- Subject: Re: [slang-users] slang 2 development snapshot released
- From: Bart Oldeman <bartoldeman@xxxxxxxxxxxxxxxxxxxxx>
- Date: Tue, 5 Oct 2004 18:46:58 +1300 (NZDT)
On Mon, 4 Oct 2004, John E. Davis wrote:
> Thanks for the patch. Would the original code have worked on your
> system had I commented out the portion of the code that checks for the
> delimiter? That is, this part:
>
> if ((*locale == 0) || (*locale == '@')
> || (*locale == '+') || (*locale == ','))
> return 1;
No, unless you only mean the first two of those lines:
/* if ((*locale == 0) || (*locale == '@')
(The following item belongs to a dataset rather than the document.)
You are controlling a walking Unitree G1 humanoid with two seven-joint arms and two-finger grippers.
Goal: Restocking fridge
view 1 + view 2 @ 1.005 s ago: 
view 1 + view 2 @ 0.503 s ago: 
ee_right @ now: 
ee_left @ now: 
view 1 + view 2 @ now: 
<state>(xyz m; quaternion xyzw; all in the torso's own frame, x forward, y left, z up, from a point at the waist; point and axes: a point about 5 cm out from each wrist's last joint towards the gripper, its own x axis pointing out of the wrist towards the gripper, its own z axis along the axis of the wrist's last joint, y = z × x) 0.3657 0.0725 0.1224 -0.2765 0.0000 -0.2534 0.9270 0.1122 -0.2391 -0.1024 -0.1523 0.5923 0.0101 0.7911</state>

|| (*locale == '+') || (*locale == ',')) */
return 1;
> Incidently, what system are you using?
Debian 3.1, glibc 2.3.2. I since found out that it only happens when
LC_ALL is not set and LC_CTYPE is set to something else than LANG. So,
e.g. if I set
LANG=en_NZ
LC_CTYPE=en_NZ.utf8
and unset all other LC_* environment variables, then setlocale returns
LC_CTYPE=en_NZ.utf8;LC_NUMERIC=en_NZ;LC_TIME=en_NZ;LC_COLLATE=en_NZ;LC_MONETARY=en_NZ;LC_MESSAGES=en_NZ;LC_PAPER=en_NZ;LC_NAME=en_NZ;LC_ADDRESS=en_NZ;LC_TELEPHONE=en_NZ;LC_MEASUREMENT=en_NZ;LC_IDENTIFICATION=en_NZ
According to
http://www.cl.cam.ac.uk/~mgk25/unicode.html
nl_langinfo(CODESET) (if available) is still better though, because using
LC_CTYPE "relies of course on all UTF-8 locales having the name of
the encoding in their name, which is not always the case, therefore the
nl_langinfo() query is clearly the better method."